Data shown
----------

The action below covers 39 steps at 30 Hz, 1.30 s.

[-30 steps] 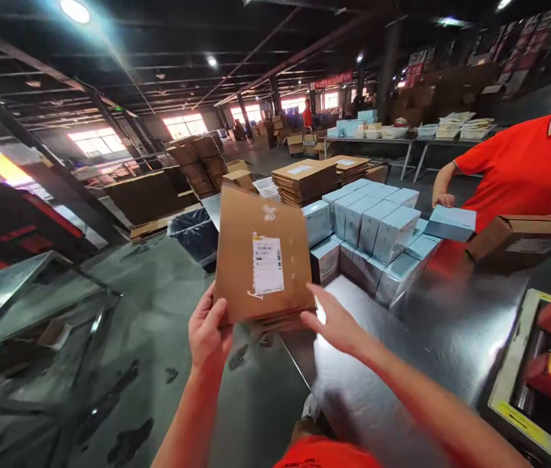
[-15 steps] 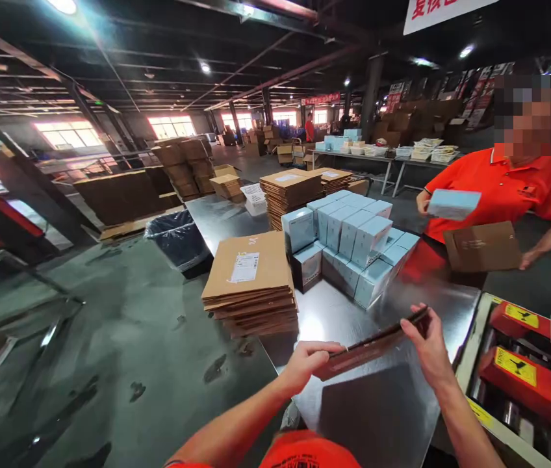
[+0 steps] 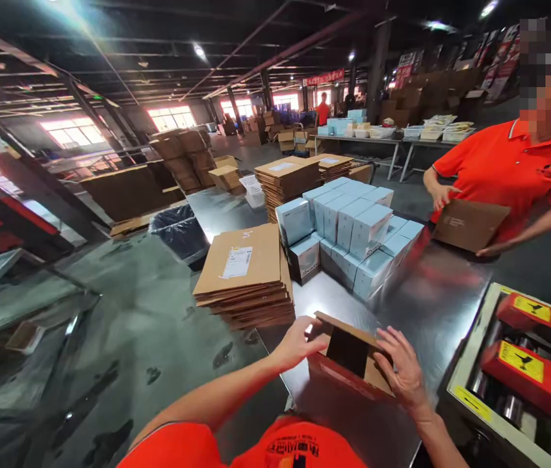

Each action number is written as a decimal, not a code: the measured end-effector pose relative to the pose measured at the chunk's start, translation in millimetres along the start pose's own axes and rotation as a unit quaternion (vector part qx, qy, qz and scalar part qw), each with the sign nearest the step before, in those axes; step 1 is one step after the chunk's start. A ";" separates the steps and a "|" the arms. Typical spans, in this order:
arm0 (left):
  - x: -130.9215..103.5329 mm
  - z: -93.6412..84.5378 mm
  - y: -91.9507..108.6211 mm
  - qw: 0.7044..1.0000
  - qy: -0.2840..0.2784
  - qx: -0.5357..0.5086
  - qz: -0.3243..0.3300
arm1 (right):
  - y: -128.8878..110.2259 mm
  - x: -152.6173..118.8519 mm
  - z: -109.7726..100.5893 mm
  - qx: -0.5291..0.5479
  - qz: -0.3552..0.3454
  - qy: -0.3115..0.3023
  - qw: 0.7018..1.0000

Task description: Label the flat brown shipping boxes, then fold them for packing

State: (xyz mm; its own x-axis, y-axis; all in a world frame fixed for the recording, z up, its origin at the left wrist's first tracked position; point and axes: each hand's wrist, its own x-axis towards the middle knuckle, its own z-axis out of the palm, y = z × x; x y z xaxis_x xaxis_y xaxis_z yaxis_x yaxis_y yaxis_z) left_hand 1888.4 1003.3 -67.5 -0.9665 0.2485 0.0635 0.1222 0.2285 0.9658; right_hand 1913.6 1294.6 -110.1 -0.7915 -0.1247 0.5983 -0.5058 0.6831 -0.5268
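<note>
An unfolded cardboard box (image 3: 341,380) stands over the near part of the metal table, its top open and dark inside. My left hand (image 3: 299,344) grips its left end, thumb over the rim. At the right end, my right hand (image 3: 402,367) holds the side, with the fingers fairly straight against the flap. Beyond the box sits a stacked group of light blue product boxes (image 3: 348,214). A pile of flattened cartons (image 3: 236,286) with a white label on top lies to the left of them.
A roller conveyor (image 3: 519,377) with red guards runs along the right. Across the table a co-worker in an orange shirt (image 3: 514,169) holds another carton (image 3: 470,224). More flat cartons (image 3: 288,175) and a white basket (image 3: 253,192) are farther back. A lined bin (image 3: 178,234) stands left.
The flattened carton between my hands has opened into a box shape. My hands have come closer together. The co-worker's blue box is no longer visible in their hand.
</note>
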 end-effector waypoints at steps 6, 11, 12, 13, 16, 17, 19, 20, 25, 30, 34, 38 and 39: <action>26.0 13.2 -22.5 0.974 0.010 -0.095 -0.206 | 20.1 -25.8 -11.0 0.217 0.212 -0.015 0.953; -30.6 8.8 -48.8 0.975 -0.034 -0.146 -0.162 | 43.7 1.3 32.3 0.153 0.343 -0.130 0.917; -40.4 6.2 -54.6 0.978 -0.029 -0.153 -0.142 | 46.4 10.8 37.4 0.146 0.342 -0.160 0.914; -46.6 3.0 -60.6 0.980 -0.028 -0.158 -0.117 | 48.0 21.6 37.7 0.144 0.342 -0.180 0.911; -42.8 -9.8 -78.2 0.994 -0.039 -0.098 -0.034 | 42.8 55.3 10.8 0.116 0.309 -0.177 0.927; -35.1 -14.3 -82.4 0.997 -0.041 -0.062 -0.012 | 35.8 63.2 -3.0 0.094 0.270 -0.171 0.943; -14.3 -21.5 -85.7 0.999 -0.028 -0.023 -0.002 | 11.8 68.0 -25.3 0.033 0.144 -0.197 0.969; -2.8 -23.3 -84.1 0.999 -0.010 -0.036 -0.016 | -4.2 64.7 -30.6 0.001 0.070 -0.236 0.969; 43.9 -16.9 -54.7 0.987 0.020 -0.145 -0.062 | -73.4 52.1 -9.5 -0.061 -0.085 -0.437 0.894; 58.2 -3.9 -40.2 0.992 0.000 -0.126 -0.021 | -77.3 179.3 39.1 -0.042 -0.081 -0.358 0.929; 51.6 1.5 -35.0 0.988 0.036 -0.135 -0.067 | -77.5 336.1 124.0 -0.134 -0.199 -0.256 0.936; 46.8 4.8 -25.4 0.986 0.089 -0.086 -0.114 | -101.2 442.7 205.7 -0.292 -0.242 -0.237 0.894; 47.8 6.3 -24.5 0.987 0.085 -0.067 -0.117 | -108.2 456.8 218.8 -0.333 -0.247 -0.254 0.874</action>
State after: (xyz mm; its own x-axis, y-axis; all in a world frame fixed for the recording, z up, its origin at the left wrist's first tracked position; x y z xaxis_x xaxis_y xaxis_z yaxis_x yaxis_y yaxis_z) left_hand 1840.6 1015.5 -89.7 -0.9899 0.0393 -0.1359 -0.1297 0.1315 0.9828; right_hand 1531.7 1006.3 88.1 -0.6687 -0.7105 0.2193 -0.6508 0.7019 0.2897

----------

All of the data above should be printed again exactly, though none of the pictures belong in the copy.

Exercise result
The action below covers 39 steps at 30 Hz, 1.30 s.

[-30 steps] 
[-15 steps] 
[+0 steps] 

Each action number is written as a decimal, not a code: the measured end-effector pose relative to the pose measured at the chunk's start, translation in millimetres along the start pose's own axes and rotation as a unit quaternion (vector part qx, qy, qz and scalar part qw), each with the sign nearest the step before, in those axes; step 1 is one step after the chunk's start. A ";" separates the steps and a "|" the arms. Typical spans, in this order:
arm0 (left):
  - x: -130.9215..103.5329 mm
  - z: -93.6412..84.5378 mm
  - y: -91.9507..108.6211 mm
  - qw: 0.7044..1.0000
  - qy: -0.2840..0.2784
  - qx: -0.5357..0.5086
  - qz: -0.3243..0.3300
arm1 (right):
  - y: -128.8878..110.2259 mm
  - x: -152.6173..118.8519 mm
  - z: -109.7726..100.5893 mm
  - qx: -0.5291..0.5479
  - qz: -0.3552..0.3454
  - qy: -0.3115..0.3023
  - qw: 0.7018..1.0000

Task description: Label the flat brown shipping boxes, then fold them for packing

State: (xyz mm; its own x-axis, y-axis; all in a world frame fixed for the recording, z up, its origin at the left wrist's first tracked position; point and axes: each hand's wrist, its own x-axis towards the middle knuckle, its own z-axis out of the palm, y = z × x; x y z xaxis_x xaxis_y xaxis_z yaxis_x yaxis_y yaxis_z) left_hand 1888.4 1003.3 -67.5 -0.9665 0.2485 0.0635 0.1222 0.2285 0.9658; right_hand 1913.6 1294.6 -110.1 -0.7915 -0.1247 0.5983 -0.5058 0.6831 -0.5268
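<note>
An unfolded cardboard box (image 3: 341,380) stands over the near part of the metal table, its top open and dark inside. My left hand (image 3: 299,344) grips its left end, thumb over the rim. At the right end, my right hand (image 3: 402,367) holds the side, with the fingers fairly straight against the flap. Beyond the box sits a stacked group of light blue product boxes (image 3: 348,214). A pile of flattened cartons (image 3: 236,286) with a white label on top lies to the left of them.
A roller conveyor (image 3: 519,377) with red guards runs along the right. Across the table a co-worker in an orange shirt (image 3: 514,169) holds another carton (image 3: 470,224). More flat cartons (image 3: 288,175) and a white basket (image 3: 253,192) are farther back. A lined bin (image 3: 178,234) stands left.
The flattened carton between my hands has opened into a box shape. My hands have come closer together. The co-worker's blue box is no longer visible in their hand.
</note>
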 end-effector waypoints at steps 6, 11, 12, 13, 16, 17, 19, 20, 25, 30, 34, 38 and 39: <action>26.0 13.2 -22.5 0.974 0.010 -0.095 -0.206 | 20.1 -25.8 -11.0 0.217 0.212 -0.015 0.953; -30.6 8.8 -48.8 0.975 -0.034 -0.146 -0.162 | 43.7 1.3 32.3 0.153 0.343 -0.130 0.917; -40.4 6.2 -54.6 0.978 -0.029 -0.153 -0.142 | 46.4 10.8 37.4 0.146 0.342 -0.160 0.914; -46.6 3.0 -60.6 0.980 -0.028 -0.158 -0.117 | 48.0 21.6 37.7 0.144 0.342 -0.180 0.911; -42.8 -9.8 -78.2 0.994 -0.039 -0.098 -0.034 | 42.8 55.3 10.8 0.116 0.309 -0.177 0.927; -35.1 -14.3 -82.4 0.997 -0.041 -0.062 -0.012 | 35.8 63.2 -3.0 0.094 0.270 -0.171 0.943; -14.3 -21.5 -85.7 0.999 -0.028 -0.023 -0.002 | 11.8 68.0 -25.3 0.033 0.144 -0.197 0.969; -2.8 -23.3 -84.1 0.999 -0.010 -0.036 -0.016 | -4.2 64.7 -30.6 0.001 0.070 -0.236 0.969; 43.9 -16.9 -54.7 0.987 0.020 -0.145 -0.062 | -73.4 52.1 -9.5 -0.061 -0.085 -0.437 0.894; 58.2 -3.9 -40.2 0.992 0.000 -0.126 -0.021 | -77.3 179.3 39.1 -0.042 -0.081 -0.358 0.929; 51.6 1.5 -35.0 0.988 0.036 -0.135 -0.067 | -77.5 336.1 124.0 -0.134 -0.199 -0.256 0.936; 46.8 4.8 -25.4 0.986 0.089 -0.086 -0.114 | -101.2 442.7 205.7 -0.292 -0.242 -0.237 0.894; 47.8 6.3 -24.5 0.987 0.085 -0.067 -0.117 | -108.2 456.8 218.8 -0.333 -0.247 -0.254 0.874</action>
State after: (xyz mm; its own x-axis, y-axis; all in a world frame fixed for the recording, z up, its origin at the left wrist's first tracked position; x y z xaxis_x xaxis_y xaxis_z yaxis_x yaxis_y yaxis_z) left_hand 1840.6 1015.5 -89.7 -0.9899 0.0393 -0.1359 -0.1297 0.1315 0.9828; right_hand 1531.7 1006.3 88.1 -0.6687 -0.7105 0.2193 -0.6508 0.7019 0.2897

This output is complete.